S3-like Object Storage

In this chapter, we’ll be designing an object storage service, similar to Amazon S3.

Storage systems fall into three broad categories:

Block storage
File storage
Object storage

Block storage are devices, which came out in 1960s. HDDs and SSDs are such examples. These devices are typically physically attached to a server, although they can also be network-attached via high-speed network protocols. Servers can format the raw blocks and use them as a file system or it can hand control of them to servers directly.

File storage is built on top of block storage. It provides a higher level of abstraction, making it easier to manage folders and files.

Object storage sacrifices performance for high durability, vast scale and low cost. It targets “cold” data and is mainly used for archival and backup. There is no hierarchical directory structure, all data is stored as objects in a flat structure. It is relatively slow compared to other storage types. Most cloud providers have an object storage offering - Amazon S3, Google GCS, etc.

	Block Storage	File Storage	Object Storage
Mutable Content	Y	Y	N (has object versioning）
Cost	High	Medium to high	Low
Performance	Medium to high, very high	Medium to high	Low to medium
Consistency	Strong consistency	Strong consistency	Strong consistency [5]
Data access	SAS/iSCSI/FC	Standard file access, CIFS/SMB, and NFS	RESTful API
Scalability	Medium scalability	High scalability	Vast scalability
Good for	Virtual machines (VM), databases	General-purpose file system access	Binary data, unstructured data

Some terminology, related to object storage:

Bucket - logical container for objects. Name is globally unique.
Object - An individual piece of data, stored in a bucket. Contains object data and metadata.
Versioning - A feature keeping multiple variants of an object in the same bucket.
Uniform Resource Identifier (URI) - each resource is uniquely identified by a URI.
Service-level Agreement (SLA) - contract between service provider and client.
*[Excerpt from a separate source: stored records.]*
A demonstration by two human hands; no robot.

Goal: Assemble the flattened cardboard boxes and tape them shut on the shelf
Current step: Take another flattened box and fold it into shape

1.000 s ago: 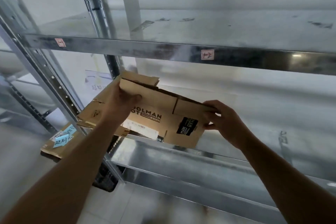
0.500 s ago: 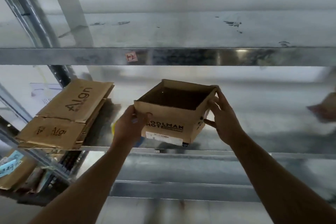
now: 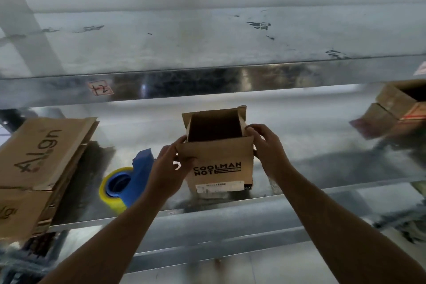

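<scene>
1. Two metal decks fill the view. The lower shelf [image 3: 322, 168] carries all items noted; the upper beam [image 3: 207, 80] runs across above them, well apart from the box top.
2. Flattened cardboard stack [image 3: 41, 159]: lies at the left end of the shelf, printed face up, overhanging the front edge at its near corner.
3. Second open carton [image 3: 401, 104]: far right, mouth open, blurred; details not legible.
4. Box [image 3: 219, 163], marked "COOLMAN NOTE": stands upright on the shelf, centre, near the front lip. Mouth faces up and is open; the printed face is turned to the person. The rear and right flaps stand up. Long axis cannot be judged from this angle.
5. Left hand [image 3: 168, 168]: grips the box's front-left corner, thumb across the printed face, fingers wrapped round the left side.
6. Right hand [image 3: 267, 145]: holds the upper right edge, fingers curled onto the right flap. The box sits between both hands.
7. Tape dispenser [image 3: 129, 177]: blue body, yellow roll, just left of the box, partly hidden by the left wrist.
8. Clearance: bare shelf runs from the box rightward to the second open carton; behind the box the shelf is bare to the back.
9. Red-marked label [image 3: 100, 87]: stuck on the upper beam, left of centre.
</scene>
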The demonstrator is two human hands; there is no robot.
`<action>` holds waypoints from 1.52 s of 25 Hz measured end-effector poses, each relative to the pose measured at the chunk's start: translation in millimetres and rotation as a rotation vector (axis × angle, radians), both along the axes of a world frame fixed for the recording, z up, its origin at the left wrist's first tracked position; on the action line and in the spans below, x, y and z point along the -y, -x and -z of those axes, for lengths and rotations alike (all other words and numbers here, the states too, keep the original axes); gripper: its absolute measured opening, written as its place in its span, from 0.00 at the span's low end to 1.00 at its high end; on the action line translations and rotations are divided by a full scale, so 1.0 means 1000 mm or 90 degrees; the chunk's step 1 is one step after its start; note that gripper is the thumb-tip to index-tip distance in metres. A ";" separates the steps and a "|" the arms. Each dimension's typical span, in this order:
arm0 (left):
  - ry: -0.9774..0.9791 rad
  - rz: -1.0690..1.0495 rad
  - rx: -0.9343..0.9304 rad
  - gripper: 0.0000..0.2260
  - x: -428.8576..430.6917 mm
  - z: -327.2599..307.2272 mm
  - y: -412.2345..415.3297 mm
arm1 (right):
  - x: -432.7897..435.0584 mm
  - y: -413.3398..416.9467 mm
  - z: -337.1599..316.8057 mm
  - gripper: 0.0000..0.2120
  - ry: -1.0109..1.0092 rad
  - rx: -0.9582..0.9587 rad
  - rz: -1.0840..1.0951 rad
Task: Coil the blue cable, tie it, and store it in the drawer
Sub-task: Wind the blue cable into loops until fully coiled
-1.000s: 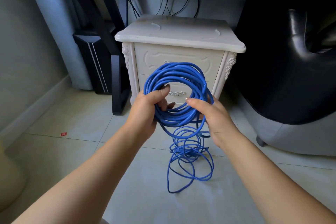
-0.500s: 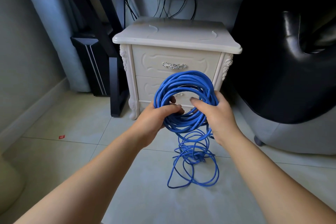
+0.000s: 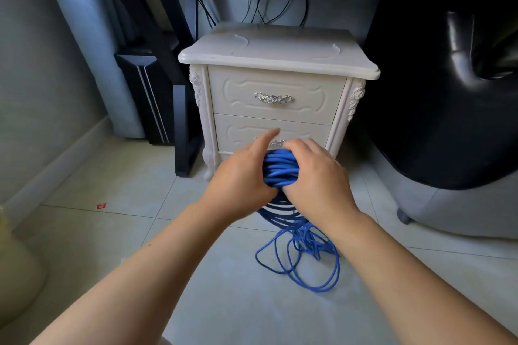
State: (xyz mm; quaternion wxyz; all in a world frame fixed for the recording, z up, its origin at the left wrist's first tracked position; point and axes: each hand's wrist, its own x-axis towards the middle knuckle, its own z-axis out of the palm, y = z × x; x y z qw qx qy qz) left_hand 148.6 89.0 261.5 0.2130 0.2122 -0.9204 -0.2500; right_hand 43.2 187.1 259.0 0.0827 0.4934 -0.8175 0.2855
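The blue cable is bunched into a coil between my two hands, low in front of the white nightstand. My right hand grips the coil from the right, fingers curled over its top. My left hand holds the coil from the left, its index finger stretched out toward the lower drawer. The coil's lower half hangs behind my wrists. Loose loops of the same cable trail on the floor tiles below. Both the lower and the upper drawer are closed.
A black chair stands close on the right of the nightstand. A black desk leg and dark panel stand on its left, with a desk overhead. A wall and baseboard run along the left. A small red scrap lies on the tiles.
The coil has swung down from upright and face-on to edge-on and lower between my hands. My left index finger has straightened. The view has moved closer to the nightstand.
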 end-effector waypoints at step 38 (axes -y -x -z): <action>-0.652 0.068 -0.148 0.36 0.010 -0.010 -0.002 | -0.004 0.031 -0.006 0.11 0.296 0.615 0.094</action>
Amazon S3 Standard-Infrequent Access storage class SLAs:

Durability of 99.999999999% across multiple Availability Zones
Data is resilient in the event of entire Availability Zone being destroyed
Designed for 99.9% availability

Step 1 - Understand the Problem and Establish Design Scope

C: Which features should be included?
I: Bucket creation, Object upload/download, versioning, Listing objects in a bucket
C: What is the typical data size?
I: We need to store both massive objects and small objects efficiently
C: How much data do we store in a year?
I: 100 petabytes
C: Can we assume 6 nines of data durbility (99.9999%) and service availability of 4 nines (99.99%)?
I: Yes, sounds reasonable

Non-functional requirements

100 PB of data
6 nines of data durability
4 nines of service availability
Storage efficiency. Reduce storage cost while maintaining high reliability and performance

Back-of-the-envelope estimation

Object storage is likely to have bottlenecks in disk capacity or IO per second (IOPS).

Assumptions:

we have 20% small (less than 1mb), 60% mid-size (1-64mb) and 20% large objects (greater than 64mb),
One hard disk (SATA, 7200rpm) is capable of doing 100-150 random seeks per second (100-150 IOPS)

Given the assumptions, we can estimate the total number of objects the system can persist.
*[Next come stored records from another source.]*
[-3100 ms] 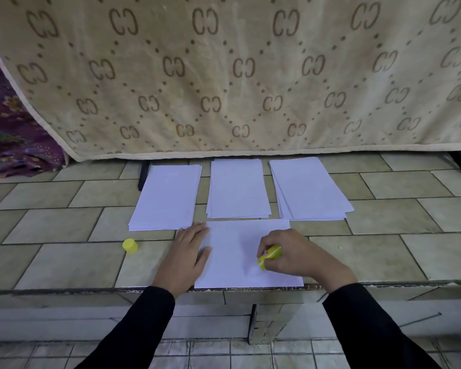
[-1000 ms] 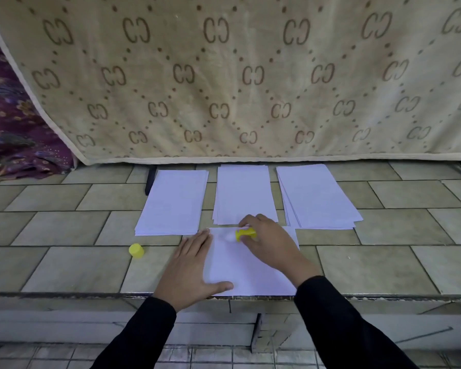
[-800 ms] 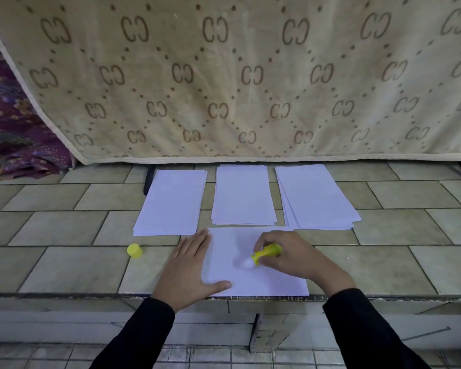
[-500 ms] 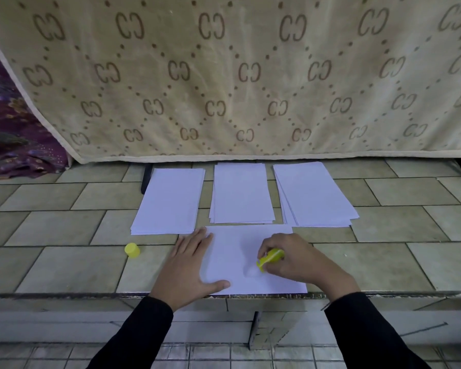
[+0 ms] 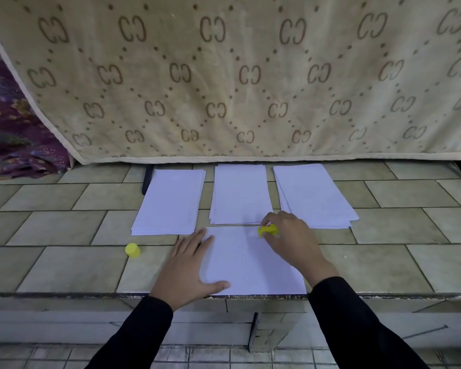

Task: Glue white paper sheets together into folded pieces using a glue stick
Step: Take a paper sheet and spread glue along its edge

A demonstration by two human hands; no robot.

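Within right hand (image 5: 290, 242), half-hidden glue stick (image 5: 268, 230)

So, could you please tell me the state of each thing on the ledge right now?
Glue stick: uncapped, held by right hand at far edge of sheet.
Cap: off, standing left of sheet.
Sheet: flat, unfolded, pressed by left hand.
Left hand: open, flat on sheet.
Stacks: three, lying flat behind sheet.

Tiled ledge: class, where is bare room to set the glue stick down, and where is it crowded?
Bare tiles lie right of the right stack and right hand gripping the glue stick; more lie left of the cap. Crowded middle: left stack, middle stack, sheet, left hand.
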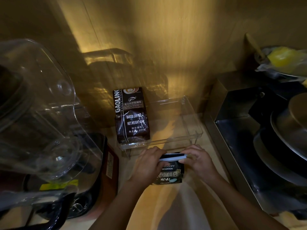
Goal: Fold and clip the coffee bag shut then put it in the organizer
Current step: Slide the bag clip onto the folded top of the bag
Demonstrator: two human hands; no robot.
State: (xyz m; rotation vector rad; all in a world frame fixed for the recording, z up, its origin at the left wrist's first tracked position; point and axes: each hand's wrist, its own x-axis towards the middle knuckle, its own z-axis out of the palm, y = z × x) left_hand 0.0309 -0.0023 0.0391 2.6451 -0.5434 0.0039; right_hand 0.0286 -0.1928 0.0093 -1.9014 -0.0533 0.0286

Let’s use median size per object type to simplify calculation - 0.5mb for small, 32mb for medium, 200mb for large.
Given 100PB of storage (10^11 MB) and 40% of storage usage results in 0.68bil objects
If we assume metadata is 1kb, then we need 0.68tb space to store metadata info

Step 2 - Propose High-Level Design and Get Buy-In

Let’s explore some interesting properties of object storage before diving into the design:

Object immutability - objects in object storage are immutable (not the case in other storage systems). We may delete them or replace them, but no update.
Key-value store - an object URI is its key and we can get its contents by making an HTTP call
Write once, read many times - data access pattern is writing once and reading many times. According to some Linkedin research, 95% of operations are reads
Support both small and large objects

Design philosophy of object storage is similar to UNIX - when we save a file, it creates the filename in a data structure, called inode and file data is stored in different disk locations. The inode contains a list of file block pointers, which point to different locations on disk.

When accessing a file, we first fetch its metadata from the inode, prior to fetching the file contents.

Object storage works similarly - metadata store is used for file information, but contents are stored on disk:

By separating metadata from file contents, we can scale the different stores independently:

High-level design

Load balancer - distributes API requests across service replicas
API service - Stateless server, orchestrating calls to metadata and object store, as well as IAM service.
Identity and access management (IAM) - central place for auth, authz, access control.
Data store - stores and retrieves actual data. Operations are based on object ID (UUID).
Metadata store - stores object metadata

Uploading an object

Create a bucket named “bucket-to-share” via HTTP PUT request
API service calls IAM to ensure user is authorized and has write permissions
API service calls metadata store to create a bucket entry. Once created, success response is returned.
After bucket is created, HTTP PUT is sent to create an object named “script.txt”
API service verifies user identity and ensures user has write permissions
Once validation passes, object payload is sent via HTTP PUT to the data store. Data store persists it and returns a UUID.
API service calls metadata store to create a new entry with object_id, bucket_id and bucket_name, among other metadata.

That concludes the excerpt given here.